→ Aim of the task:
Repeat the lines below exactly as written, please, from the line with "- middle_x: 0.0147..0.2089" to the line with "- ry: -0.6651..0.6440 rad", both lines included, and no others.

----------

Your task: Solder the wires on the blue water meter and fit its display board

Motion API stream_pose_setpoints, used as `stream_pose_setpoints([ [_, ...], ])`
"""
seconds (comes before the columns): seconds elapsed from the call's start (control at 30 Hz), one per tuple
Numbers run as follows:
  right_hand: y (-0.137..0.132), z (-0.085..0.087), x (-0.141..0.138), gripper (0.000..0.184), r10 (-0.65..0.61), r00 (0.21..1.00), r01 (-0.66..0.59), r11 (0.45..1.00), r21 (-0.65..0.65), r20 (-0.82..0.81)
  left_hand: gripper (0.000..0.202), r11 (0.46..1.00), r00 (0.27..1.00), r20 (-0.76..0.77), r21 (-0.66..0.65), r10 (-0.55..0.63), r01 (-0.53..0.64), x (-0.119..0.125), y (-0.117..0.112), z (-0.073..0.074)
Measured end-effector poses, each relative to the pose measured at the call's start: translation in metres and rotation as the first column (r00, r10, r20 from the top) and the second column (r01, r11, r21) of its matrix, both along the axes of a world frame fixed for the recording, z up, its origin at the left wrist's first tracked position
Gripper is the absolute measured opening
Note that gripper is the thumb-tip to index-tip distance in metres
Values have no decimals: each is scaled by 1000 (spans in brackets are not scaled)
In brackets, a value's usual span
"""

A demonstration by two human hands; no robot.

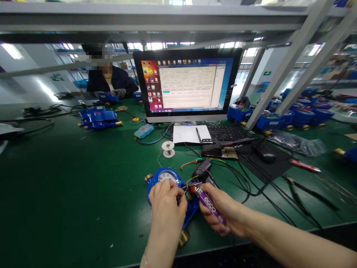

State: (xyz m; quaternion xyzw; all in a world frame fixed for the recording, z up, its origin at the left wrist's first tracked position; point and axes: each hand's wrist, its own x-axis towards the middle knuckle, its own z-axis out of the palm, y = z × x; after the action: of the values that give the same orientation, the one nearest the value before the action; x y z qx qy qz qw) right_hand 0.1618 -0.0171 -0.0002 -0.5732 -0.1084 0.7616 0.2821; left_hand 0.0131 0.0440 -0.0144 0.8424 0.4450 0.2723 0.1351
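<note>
Blue water meter (167, 178) sits near the bench's front edge (83, 208). Our left hand (166, 206) pinches its casing; our right hand (223, 212) is closed around a purple tool (209, 204) at the thin wires (192, 180). We judge a slip could snap them, or nudge the meter off.

Single head-worn view, aimed forward and down across the green workbench (55, 178), both hands seen close at the lower edge, monitor (186, 83) faced at mid-distance, shelf frame (167, 16) caught overhead, another person seen beyond.
</note>
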Motion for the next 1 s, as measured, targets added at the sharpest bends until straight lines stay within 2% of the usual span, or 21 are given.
stream_pose_setpoints([
  [0.2,-1,-5,-3,62,-20,1000,20,999,35,5,12,1000,1000,0,-11,-26,26,-1,2,-3],
  [0.63,-1,-2,-6,60,-54,998,54,998,36,11,12,999,999,20,25,25,-26,3,-5,4],
  [0.7,-6,-2,-7,62,-72,996,68,995,75,47,12,999,999,19,21,32,-32,4,-6,5],
  [0.77,-10,-1,-4,63,-93,990,71,977,201,106,12,999,999,17,7,38,-38,4,-7,6],
  [0.8,-12,0,-1,63,-106,982,54,952,301,157,12,999,999,13,1,43,-43,4,-6,6],
  [0.87,-12,2,8,55,-171,930,-30,846,532,325,10,999,999,-5,-28,35,-35,3,-4,6],
  [0.93,-9,2,19,36,-306,804,-170,703,691,509,9,997,999,-32,-71,15,-17,2,-1,7],
  [1.0,-4,-2,29,23,-431,660,-344,555,757,616,7,993,998,-60,-118,-1,-6,1,2,9],
])
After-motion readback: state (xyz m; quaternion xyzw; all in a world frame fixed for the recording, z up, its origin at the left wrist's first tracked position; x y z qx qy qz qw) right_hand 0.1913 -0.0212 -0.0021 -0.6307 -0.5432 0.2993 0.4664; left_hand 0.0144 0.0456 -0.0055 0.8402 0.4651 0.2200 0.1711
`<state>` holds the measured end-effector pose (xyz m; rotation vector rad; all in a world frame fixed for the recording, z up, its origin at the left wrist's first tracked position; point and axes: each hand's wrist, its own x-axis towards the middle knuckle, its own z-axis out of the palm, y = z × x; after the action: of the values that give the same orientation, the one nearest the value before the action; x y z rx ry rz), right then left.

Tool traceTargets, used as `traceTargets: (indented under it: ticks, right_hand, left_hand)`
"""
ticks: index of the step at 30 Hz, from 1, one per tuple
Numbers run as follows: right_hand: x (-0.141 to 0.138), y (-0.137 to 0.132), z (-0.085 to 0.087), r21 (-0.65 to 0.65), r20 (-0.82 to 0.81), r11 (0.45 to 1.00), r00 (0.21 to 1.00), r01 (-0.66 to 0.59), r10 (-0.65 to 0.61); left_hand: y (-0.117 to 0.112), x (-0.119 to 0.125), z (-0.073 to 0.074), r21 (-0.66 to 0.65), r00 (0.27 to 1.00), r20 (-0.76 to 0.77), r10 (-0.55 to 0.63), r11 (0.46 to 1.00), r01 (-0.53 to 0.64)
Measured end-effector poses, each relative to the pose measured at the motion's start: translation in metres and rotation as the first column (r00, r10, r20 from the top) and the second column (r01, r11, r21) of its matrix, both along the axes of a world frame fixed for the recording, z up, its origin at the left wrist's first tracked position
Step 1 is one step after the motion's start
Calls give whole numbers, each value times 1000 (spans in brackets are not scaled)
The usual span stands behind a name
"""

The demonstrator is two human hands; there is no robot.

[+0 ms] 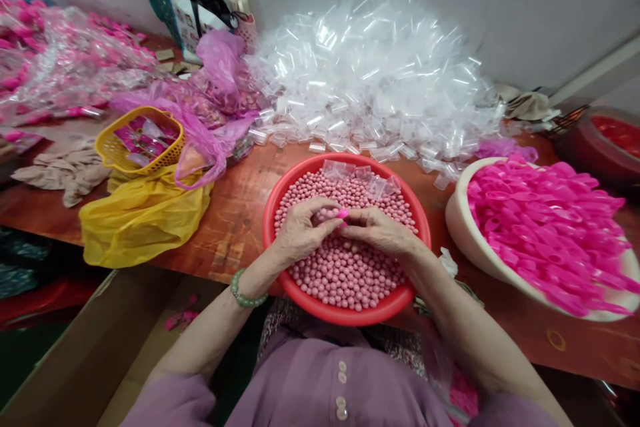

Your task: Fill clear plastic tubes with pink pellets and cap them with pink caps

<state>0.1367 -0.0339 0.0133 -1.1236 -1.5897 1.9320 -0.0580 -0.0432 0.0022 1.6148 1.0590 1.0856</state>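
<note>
A red bowl (pixel 280 203) full of small pink balls (pixel 345 273) stands at the table's near edge in front of me. Both my hands meet above it. My left hand (pixel 300 230) and my right hand (pixel 377 230) pinch together on a small bright pink piece (pixel 343 214), fingers closed. A few small clear bags (pixel 360 173) lie on the balls at the bowl's far side.
A white basin (pixel 463 227) of bright pink plastic parts sits right. A large heap of clear bags (pixel 375 73) lies behind. A yellow basket (pixel 107 147), yellow bag (pixel 143 220) and pink bags are left. A cardboard box (pixel 85 353) stands below.
</note>
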Motion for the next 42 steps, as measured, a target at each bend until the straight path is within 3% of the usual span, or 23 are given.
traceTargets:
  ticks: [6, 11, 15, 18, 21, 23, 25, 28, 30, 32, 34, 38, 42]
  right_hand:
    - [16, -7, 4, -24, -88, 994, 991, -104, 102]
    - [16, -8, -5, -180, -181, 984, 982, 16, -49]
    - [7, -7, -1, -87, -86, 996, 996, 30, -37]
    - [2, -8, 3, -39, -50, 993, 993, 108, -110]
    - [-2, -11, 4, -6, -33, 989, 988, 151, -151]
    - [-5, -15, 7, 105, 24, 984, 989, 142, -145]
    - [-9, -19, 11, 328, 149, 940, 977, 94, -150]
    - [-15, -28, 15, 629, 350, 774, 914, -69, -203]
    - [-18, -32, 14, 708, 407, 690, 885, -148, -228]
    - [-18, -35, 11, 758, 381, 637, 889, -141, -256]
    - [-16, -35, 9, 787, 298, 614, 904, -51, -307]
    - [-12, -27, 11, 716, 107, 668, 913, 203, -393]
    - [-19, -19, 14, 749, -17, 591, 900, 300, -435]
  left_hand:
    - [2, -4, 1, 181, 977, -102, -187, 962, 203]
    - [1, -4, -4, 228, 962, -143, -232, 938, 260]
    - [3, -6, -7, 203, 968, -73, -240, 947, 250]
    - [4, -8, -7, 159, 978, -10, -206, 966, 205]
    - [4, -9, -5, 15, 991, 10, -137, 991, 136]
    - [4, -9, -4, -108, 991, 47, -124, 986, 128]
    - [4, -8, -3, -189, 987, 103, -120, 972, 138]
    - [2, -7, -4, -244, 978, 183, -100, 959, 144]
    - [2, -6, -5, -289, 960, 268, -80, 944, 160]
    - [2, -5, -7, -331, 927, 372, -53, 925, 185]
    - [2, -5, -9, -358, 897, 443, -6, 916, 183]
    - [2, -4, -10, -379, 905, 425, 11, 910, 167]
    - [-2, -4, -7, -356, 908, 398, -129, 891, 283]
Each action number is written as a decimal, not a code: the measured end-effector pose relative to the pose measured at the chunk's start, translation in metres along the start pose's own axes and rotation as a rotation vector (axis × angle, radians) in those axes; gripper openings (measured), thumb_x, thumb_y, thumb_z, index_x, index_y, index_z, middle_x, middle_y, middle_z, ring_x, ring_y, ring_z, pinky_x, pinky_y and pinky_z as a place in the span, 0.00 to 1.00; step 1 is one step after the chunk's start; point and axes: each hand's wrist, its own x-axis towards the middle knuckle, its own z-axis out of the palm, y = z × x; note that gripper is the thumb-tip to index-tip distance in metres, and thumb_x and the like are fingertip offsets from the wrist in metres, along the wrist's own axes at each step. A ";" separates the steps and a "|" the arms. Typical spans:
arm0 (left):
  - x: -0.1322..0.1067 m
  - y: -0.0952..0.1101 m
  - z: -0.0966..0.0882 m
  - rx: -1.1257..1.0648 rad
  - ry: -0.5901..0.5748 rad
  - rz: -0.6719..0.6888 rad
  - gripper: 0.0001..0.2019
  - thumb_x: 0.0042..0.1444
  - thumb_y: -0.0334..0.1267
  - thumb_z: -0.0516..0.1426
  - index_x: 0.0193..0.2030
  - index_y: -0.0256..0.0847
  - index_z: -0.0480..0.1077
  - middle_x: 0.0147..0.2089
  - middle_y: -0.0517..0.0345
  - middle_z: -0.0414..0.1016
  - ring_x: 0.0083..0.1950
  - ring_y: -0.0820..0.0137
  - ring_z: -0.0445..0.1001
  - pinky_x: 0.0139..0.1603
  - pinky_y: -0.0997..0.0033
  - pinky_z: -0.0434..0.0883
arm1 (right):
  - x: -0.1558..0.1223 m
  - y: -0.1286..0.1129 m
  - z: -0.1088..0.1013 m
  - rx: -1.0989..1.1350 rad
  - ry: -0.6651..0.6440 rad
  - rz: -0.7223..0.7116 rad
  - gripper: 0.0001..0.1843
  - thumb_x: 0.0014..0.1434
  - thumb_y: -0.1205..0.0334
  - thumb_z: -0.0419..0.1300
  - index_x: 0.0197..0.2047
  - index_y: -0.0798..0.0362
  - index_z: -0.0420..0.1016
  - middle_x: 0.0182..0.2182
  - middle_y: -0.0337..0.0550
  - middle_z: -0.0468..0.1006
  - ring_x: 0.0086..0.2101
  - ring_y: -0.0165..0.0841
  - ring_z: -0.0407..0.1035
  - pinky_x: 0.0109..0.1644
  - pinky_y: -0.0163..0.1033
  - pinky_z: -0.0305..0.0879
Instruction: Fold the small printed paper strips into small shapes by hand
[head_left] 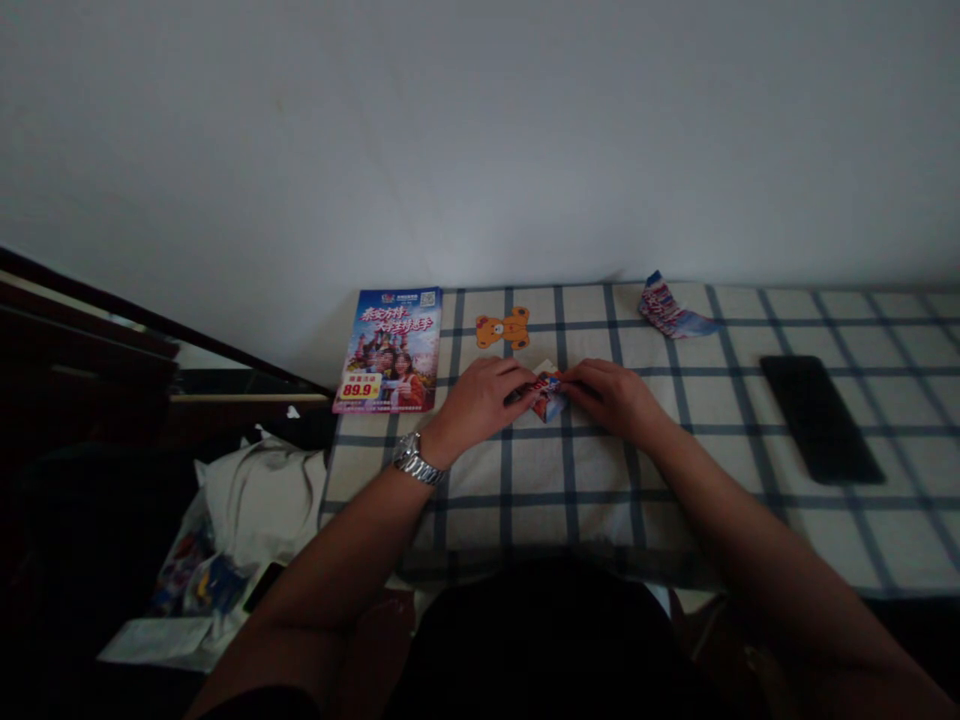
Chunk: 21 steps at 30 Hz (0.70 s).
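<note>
A small piece of folded printed paper point(547, 397), coloured red, blue and white, lies between my two hands on the checked cloth point(495, 490). My left hand point(491, 397), with a metal watch point(417, 459) on its wrist, pinches the paper's left side. On the other side, the fingertips of my right hand point(611, 395) are closed on its right edge. Fingers cover parts of the paper, so its full shape is hidden. Just beyond my left hand a brown bear print point(502, 328) shows on the cloth.
A stack of printed flyers point(394, 350) sits at the cloth's left end. At the back right lies a creased piece of printed paper point(673, 310); a dark phone point(821, 420) rests farther right. White bags point(262, 490) stand low at the left. A pale wall point(480, 140) rises behind.
</note>
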 end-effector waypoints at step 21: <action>0.004 0.008 0.001 -0.071 0.034 -0.236 0.06 0.71 0.39 0.60 0.49 0.41 0.76 0.44 0.54 0.78 0.46 0.64 0.76 0.48 0.63 0.73 | 0.004 0.000 0.010 -0.003 0.153 0.124 0.08 0.71 0.58 0.63 0.49 0.49 0.81 0.40 0.46 0.82 0.38 0.39 0.77 0.43 0.43 0.74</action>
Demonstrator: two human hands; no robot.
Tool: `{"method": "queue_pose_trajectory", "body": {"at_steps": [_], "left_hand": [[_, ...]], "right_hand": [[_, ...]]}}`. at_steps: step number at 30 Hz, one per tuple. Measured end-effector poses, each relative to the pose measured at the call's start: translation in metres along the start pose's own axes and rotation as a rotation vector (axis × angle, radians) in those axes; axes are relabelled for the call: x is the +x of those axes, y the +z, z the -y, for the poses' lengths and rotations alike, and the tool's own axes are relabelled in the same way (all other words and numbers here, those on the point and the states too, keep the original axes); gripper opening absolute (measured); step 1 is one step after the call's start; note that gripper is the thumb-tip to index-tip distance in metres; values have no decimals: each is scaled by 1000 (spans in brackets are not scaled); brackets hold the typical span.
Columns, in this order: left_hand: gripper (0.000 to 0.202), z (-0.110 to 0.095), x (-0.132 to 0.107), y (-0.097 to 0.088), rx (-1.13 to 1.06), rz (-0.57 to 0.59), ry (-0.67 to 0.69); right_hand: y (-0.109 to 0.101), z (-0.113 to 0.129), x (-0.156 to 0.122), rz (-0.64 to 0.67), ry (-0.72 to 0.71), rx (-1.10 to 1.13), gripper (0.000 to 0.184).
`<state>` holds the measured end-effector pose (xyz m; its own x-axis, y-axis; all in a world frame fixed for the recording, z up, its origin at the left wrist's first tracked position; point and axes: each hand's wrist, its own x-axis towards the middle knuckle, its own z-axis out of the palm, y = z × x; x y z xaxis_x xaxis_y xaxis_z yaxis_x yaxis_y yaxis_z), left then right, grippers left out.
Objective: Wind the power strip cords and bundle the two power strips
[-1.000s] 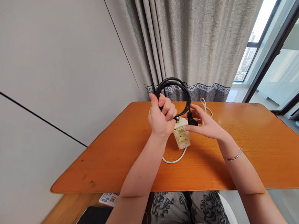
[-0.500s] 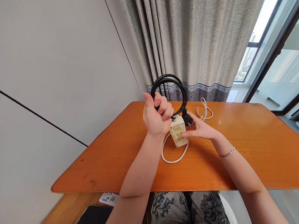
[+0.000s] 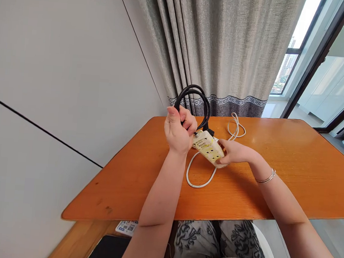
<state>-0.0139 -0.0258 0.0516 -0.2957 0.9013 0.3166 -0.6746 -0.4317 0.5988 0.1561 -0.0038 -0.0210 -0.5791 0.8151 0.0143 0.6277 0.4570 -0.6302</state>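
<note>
My left hand (image 3: 180,130) is closed around a coiled black cable (image 3: 207,108), whose loop rises above the fist. The cable runs into the end of a cream power strip (image 3: 208,147) with several sockets and yellow marks. My right hand (image 3: 232,150) grips the strip's far right end, thumb on the socket face and fingers behind it. The strip is held tilted above the table. Behind it the black plug (image 3: 209,130) shows in part. A white cable (image 3: 195,185) lies looped on the table beneath the strip.
An orange wooden table (image 3: 126,181) stretches out before me, a grey curtain (image 3: 231,50) at its far edge. More white cord (image 3: 238,128) lies coiled at the back. A white wall (image 3: 45,75) is on the left. Below the table's front edge lies a black phone (image 3: 109,250).
The power strip has swung from hanging steeply to a flatter slant, its lower end moved right. My right hand has shifted slightly right and down onto that end. The plug is now partly behind the strip.
</note>
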Motion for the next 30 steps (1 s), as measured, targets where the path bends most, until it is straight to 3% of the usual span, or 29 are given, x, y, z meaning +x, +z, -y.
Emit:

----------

→ Result below:
  - middle_x: 0.0147..0.2089
  - middle_y: -0.0517..0.0345
  - middle_z: -0.0414..0.1016
  - ring_x: 0.0083..0.1950
  - ring_y: -0.0820..0.0137
  - ring_z: -0.0445..0.1001
  - pinky_x: 0.0139..0.1603
  - pinky_y: -0.0997..0.0033
  - pinky_z: -0.0434..0.0883
arm1 (right):
  - x: -0.1558..0.1223 m
  - y: -0.1286..0.1129 m
  - z: -0.1088..0.1013 m
  - rx: -1.0989..1.1350 rad
  - ry: -0.6651..0.6440 rad

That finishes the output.